La historia de las instituciones de protección de menores, anteriormente bajo la administración del Servicio Nacional de Menores (Sename), ha sido marcada por una profunda crisis de derechos humanos. Diversos espacios académicos y testimoniales han comenzado a reconstruir la verdad histórica sobre las vulneraciones sufridas por niñas, niños y adolescentes bajo tutela estatal.

El valor del testimonio como herramienta de verdad
El Coloquio Internacional “Testimonios de las infancias: un abordaje interdisciplinar”, organizado por el Magíster en Estudios Interdisciplinarios en Infancias de la Facultad de Ciencias Sociales (FACSO) de la Universidad de Chile, ha sido un pilar para visibilizar estas experiencias. El encuentro reunió relatos de personas que residieron en estas instituciones, proponiendo el testimonio como una verdad necesaria para los archivos y la reparación.
Cristina Palma, quien vivió en 10 residencias en 17 oportunidades distintas, señaló: “A mí no me faltó techo, pero nunca me escucharon.
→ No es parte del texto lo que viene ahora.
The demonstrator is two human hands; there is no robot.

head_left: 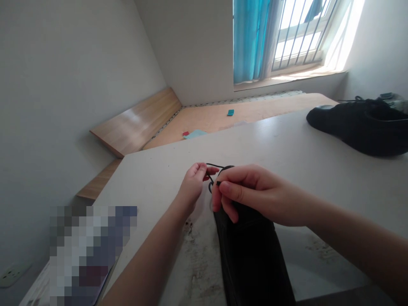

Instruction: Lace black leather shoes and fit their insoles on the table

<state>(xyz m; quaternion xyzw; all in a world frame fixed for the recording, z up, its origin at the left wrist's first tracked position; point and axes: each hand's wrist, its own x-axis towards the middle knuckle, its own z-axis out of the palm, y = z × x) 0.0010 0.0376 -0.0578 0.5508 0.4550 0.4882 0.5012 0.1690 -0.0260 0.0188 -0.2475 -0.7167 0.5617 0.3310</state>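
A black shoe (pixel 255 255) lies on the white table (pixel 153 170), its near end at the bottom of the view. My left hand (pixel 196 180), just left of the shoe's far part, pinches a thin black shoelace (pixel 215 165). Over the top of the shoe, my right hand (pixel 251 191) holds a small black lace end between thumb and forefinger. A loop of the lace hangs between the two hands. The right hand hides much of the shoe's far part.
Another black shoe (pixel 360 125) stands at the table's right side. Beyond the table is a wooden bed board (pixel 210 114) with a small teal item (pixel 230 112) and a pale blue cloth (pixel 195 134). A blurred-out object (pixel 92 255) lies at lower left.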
Propongo el testimonio como una verdad a exponer por los archivos”. Por su parte, José del Carmen, exresidente de la Fundación Ciudad del Niño, reflexionó sobre la despersonalización: “Como decía Cristina, los archivos hablaban por uno y tipificaban a las víctimas como meros números”.
Consecuencias psicológicas y la doble vulneración
La académica Claudine Veuillet-Combier, experta en traumas infantiles, ha advertido que la desprotección y la violencia estatal generan graves consecuencias psicológicas. Según la experta, el niño activa mecanismos de defensa, como una “anestesia afectiva”, ante una doble traición: el Estado separa al menor de su familia y, posteriormente, falla en su deber de protegerlo.
¿Qué es Trauma?
Relatos de sobrevivientes: una realidad persistente
Casos como el de Cheyenne Rezzio, quien sufrió negligencias médicas y abusos durante su década en un hogar colaborador, reflejan la urgencia de alzar la voz. Su testimonio, al igual que el de Edison Llanos -autor del libro «Mi infierno en el Sename (Ansias de libertad)»-, expone una cotidianidad marcada por el hambre, el frío, el uso indiscriminado de medicamentos y el maltrato físico.
| Testimonio | Temática recurrente |
|---|---|
| Edison Llanos | Castigos físicos, hacinamiento y negligencia institucional. |
| Eva Viera | Falta de identidad, violencia sistémica y desarraigo. |
| Cheyenne Rezzio | Sobremedicación y falta de protocolos de protección. |
Fallos estructurales y falta de fiscalización
El debate público, intensificado tras la muerte de la niña Lissette Villa en 2016, ha puesto en evidencia el abandono institucional. Informes de comisiones investigadoras de la Cámara de Diputados han revelado deficiencias críticas:
- Presupuesto: Una drástica baja en los fondos destinados a la capacitación y formación de los educadores de trato directo.
- Fiscalización: Sistemas de supervisión técnica y financiera insuficientes que no garantizan el bienestar de los menores.
- Gestión: Falta de control sobre los recursos entregados a los organismos colaboradores (OCAS), donde muchas veces no se rinde cuenta de manera efectiva.
El académico de la FACSO, Matías Marchant, sostiene que el problema es profundo y estructural, afectando tanto a los niños como a los trabajadores del sistema, quienes laboran en condiciones precarias e irracionales. La necesidad de un cambio de paradigma, donde la infancia deje de ser vista a través de números y expedientes, es el llamado urgente de quienes han sobrevivido a este sistema.